Tina ha ragione, l’ansia nasce proprio da una contraddizione insanabile che vorrebbe conciliare i nostri infinti obiettivi con il tempo limitato che abbiamo a disposizione, perché inconsciamente lo sappiamo tutti che non ci è dato sapere se domani apriremo gli occhi. Costantemente noi viviamo sfidando la morte.
Distanze fisiche, dilatazione dei limiti temporali, spostamenti spaziali dipendenti dai mezzi di trasporto pubblici mi hanno così aiutato a porre dei limiti oggettivi dal mio paese, da ciò che ora rappresenta per me. E grazie a queste lontananze spazio-temporali ho potuto tornare ad essere più serena, ad affrontare la tesi con la giusta predisposizione d’animo senza lasciarmi soffocare dalla frenesia dall’impegno comunale. In questi mesi ho anche imparato a organizzare i tempi, a tenere separati i due aspetti, e la distanza fisica in questo mi ha molto aiutato: quando sono a casa mi dedico al Comune, quando sono a Trento all’università, che è comunque un modo per dire che quando sono a Trento mi dedico più a me, ai miei obiettivi, al mio futuro. Prima non ci riuscivo.

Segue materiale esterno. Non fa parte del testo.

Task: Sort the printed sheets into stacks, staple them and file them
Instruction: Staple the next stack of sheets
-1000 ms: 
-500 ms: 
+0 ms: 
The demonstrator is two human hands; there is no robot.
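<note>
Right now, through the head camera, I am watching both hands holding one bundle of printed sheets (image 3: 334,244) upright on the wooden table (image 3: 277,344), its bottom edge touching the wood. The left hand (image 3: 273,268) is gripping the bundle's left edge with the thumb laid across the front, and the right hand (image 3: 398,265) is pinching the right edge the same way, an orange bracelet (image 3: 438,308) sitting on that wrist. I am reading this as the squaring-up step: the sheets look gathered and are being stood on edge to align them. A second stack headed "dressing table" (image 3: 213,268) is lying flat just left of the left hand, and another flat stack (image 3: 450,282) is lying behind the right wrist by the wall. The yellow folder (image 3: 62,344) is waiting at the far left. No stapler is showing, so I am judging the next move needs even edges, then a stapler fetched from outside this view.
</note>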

Anche imponendomi la mattina in municipio, il pomeriggio in studio, la testa poi correva alle cose lasciate in sospeso e da chiarire nei giorni successivi con il personale, agli eventi in programma e che era necessario definire, alle riunioni della sera, alle risposte più consone da dare.

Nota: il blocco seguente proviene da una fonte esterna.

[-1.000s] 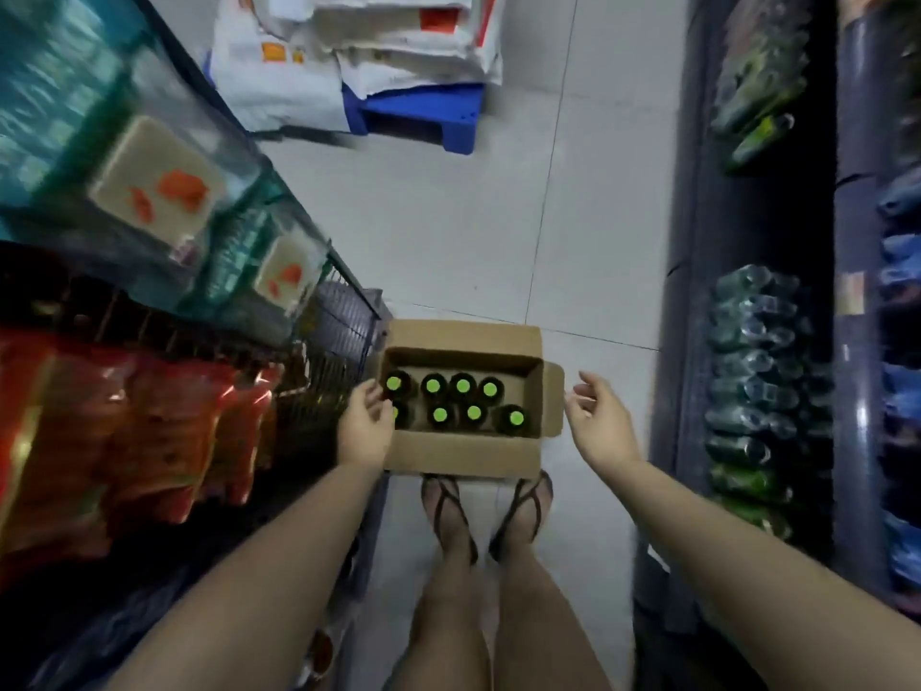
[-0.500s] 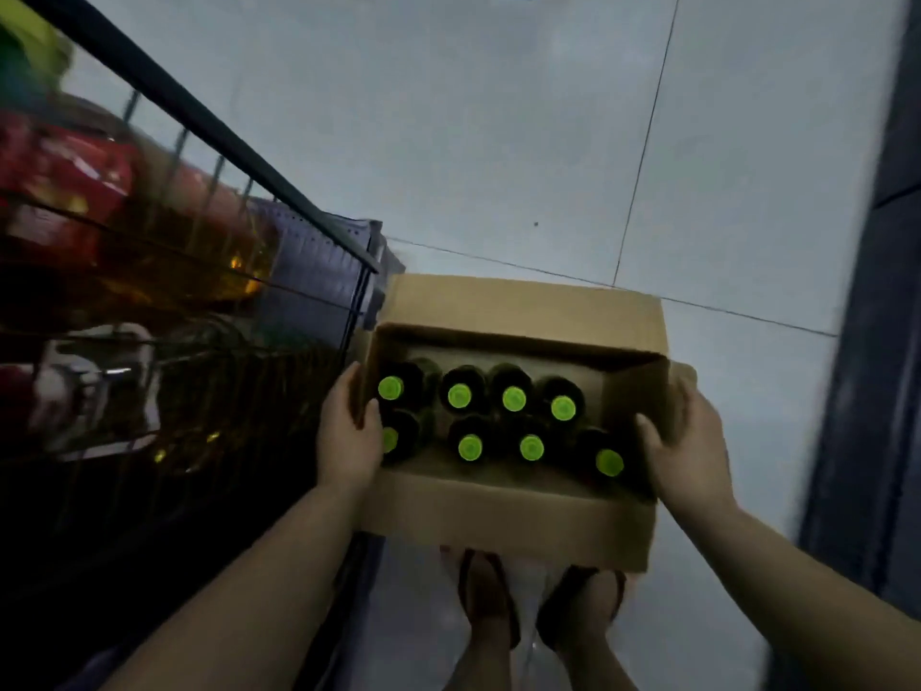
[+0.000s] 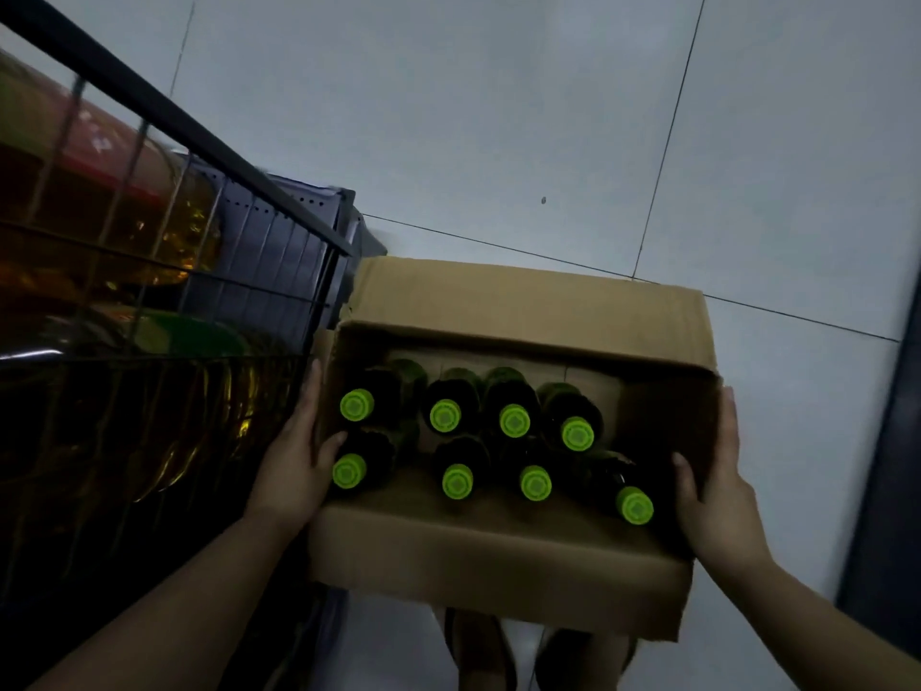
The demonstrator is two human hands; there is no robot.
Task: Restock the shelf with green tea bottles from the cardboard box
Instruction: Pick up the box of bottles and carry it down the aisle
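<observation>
An open cardboard box (image 3: 498, 566) fills the lower middle of the head view. Inside stand several dark green tea bottles (image 3: 513, 421) with bright green caps, in two rows. My left hand (image 3: 294, 456) grips the box's left wall, thumb over the rim next to a cap. My right hand (image 3: 717, 496) grips the right wall, thumb inside the flap. The box sits just in front of my feet, which it partly hides.
A black wire shelf (image 3: 174, 271) with amber bottles and a red-lidded container stands close on the left. The dark edge of another shelf unit (image 3: 892, 441) runs down the right. Pale tiled floor (image 3: 498, 117) lies beyond the box.
My head has dropped closer to the box. My right hand came in from the open air and took hold of the right wall; my left hand stayed on the left wall.
</observation>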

L’allontanamento mi ha salvato dalla voragine di un’ansia vorace che mi stava piano piano privando di tutte le energie, lasciandomi alla sera con una stanchezza incredibile (nonostante durante la giornata non avessi fatto nulla se non piangere per la mia stessa ansia). Ho così capito che si può essere stanchi anche di una stanchezza d’ansia. Questa è una stanchezza pericolosa, quasi mortale perché paralizza e ti chiude nell’inerzia rabbiosa che ti trascina: un «cane che si morde la coda», paralizzante e logorante allo stesso tempo, pigra e divoratrice, frenetica e inconcludente.

Semplicemente, quindi, grazie! Grazie a tutti coloro che hanno contribuito a generare in me un’idea spazio-temporale capace di contrapporsi a quella dell’ansia stessa e a generare un’emozione ad essa uguale e contraria: la serenità d’animo.